> **TASK DIRECTIONS**
Where the records hold the string "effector", show the whole line it sits on.

> **INFORMATION PROVIDED**
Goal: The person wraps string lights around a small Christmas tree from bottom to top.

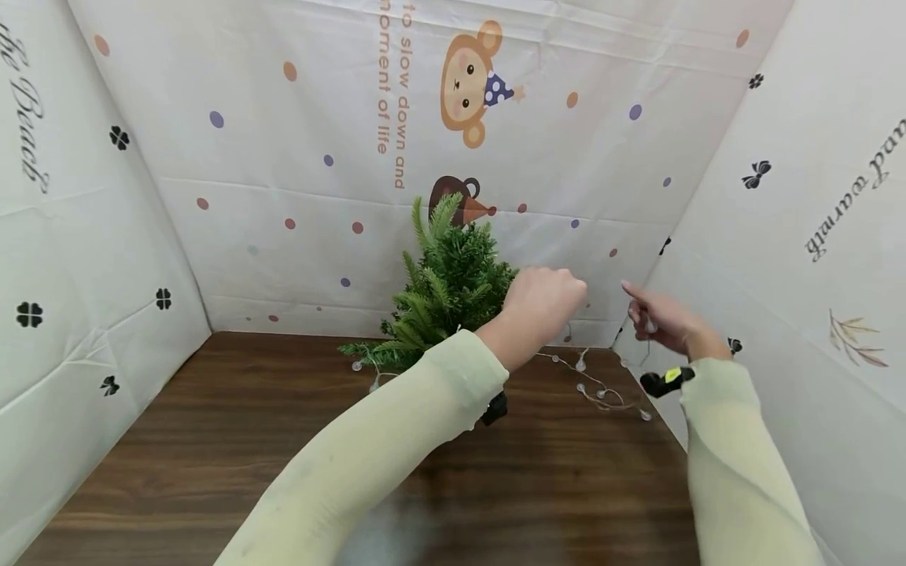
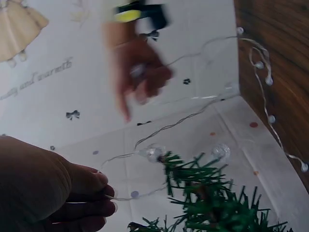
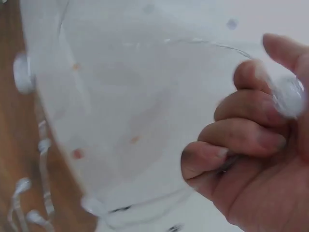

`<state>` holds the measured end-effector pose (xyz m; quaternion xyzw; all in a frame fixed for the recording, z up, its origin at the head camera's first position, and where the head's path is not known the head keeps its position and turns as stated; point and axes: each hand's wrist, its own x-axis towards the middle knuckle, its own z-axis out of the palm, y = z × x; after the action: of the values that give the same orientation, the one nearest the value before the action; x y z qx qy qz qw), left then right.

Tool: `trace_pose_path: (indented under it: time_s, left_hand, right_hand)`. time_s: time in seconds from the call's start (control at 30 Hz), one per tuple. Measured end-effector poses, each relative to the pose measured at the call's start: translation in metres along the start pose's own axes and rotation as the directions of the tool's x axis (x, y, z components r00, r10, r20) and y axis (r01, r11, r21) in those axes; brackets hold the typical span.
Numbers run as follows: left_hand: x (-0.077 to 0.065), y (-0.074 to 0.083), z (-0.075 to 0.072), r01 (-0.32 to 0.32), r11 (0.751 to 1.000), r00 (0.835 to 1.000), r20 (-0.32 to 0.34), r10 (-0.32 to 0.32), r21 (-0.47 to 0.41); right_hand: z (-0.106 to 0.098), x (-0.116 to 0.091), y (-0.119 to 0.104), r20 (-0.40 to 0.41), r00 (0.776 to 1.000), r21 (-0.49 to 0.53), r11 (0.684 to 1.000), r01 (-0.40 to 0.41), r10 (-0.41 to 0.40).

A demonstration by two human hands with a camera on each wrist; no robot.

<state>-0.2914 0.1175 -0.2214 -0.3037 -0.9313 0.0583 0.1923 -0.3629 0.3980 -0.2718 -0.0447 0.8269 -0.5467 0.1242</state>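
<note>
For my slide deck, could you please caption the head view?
Both hands stretch a light string beside a small green tree.

right hand point(image 3: 251, 145) motion-blurred, cut off at right edge. Left forearm hides base of tree point(image 1: 446, 291). Wire's point(image 1: 602, 389) far end indiscernible.

Light string point(image 1: 598, 389): thin wire with small clear bulbs, loose tangle on the wooden tabletop right of the tree, one run lifted and stretched in the air. Small artificial fir tree point(image 1: 446, 291): green, upright at the back; one bulb sits against its top needles.
</note>
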Motion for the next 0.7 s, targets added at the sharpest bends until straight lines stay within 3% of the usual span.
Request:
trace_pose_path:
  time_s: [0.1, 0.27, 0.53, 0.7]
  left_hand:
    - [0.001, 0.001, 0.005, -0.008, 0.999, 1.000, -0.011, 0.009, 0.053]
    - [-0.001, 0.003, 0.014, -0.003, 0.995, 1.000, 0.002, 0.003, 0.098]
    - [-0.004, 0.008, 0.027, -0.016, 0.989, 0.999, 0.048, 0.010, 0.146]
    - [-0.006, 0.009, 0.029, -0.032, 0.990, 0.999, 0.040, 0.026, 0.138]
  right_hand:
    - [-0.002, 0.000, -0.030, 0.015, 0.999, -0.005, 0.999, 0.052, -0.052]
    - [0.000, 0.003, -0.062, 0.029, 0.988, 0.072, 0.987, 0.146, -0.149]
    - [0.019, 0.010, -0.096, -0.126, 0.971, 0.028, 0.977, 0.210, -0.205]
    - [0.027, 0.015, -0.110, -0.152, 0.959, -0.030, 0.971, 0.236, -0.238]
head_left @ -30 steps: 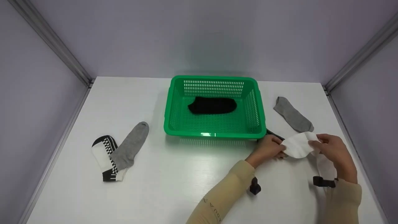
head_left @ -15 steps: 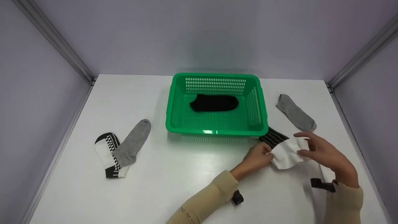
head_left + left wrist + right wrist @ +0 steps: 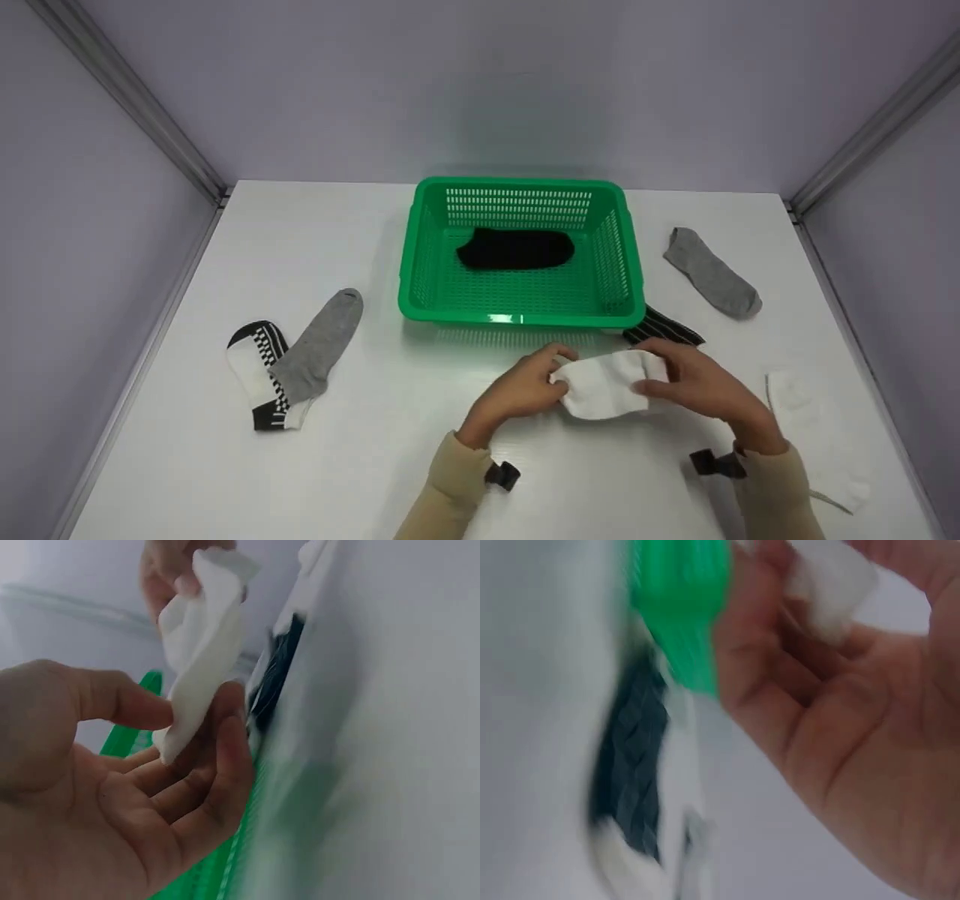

> **ANSWER SPACE**
`<state>` holds the measured end-effector pose (xyz m; quaternion xyzw; all in a frame fixed for the recording, z up, its origin at the head camera's first position, and where the head's path is not known the head keeps its position and turns as stated; point and axes: each hand's wrist, its own x-axis towards the middle knuckle, its own z-axis out of the palm, y = z × x; after the action: of the values that give the same orientation, the one nearest the value before the action; x y z qx qy qz qw), left then right.
Tool: `trace_pose_path: (indented under it: time_s, left_hand, right_hand)`. time_s: time in seconds from the call's start (control at 30 Hz), one per tuple. Measured end-effector poses, each relative to the pose measured at the call's start: translation in metres along the start pose's own axes and rotation as the directions of the tool's x axis (x, y, z components r00, r10, r20) and y axis (r01, r11, r21) in those axes; brackets hold the typical span.

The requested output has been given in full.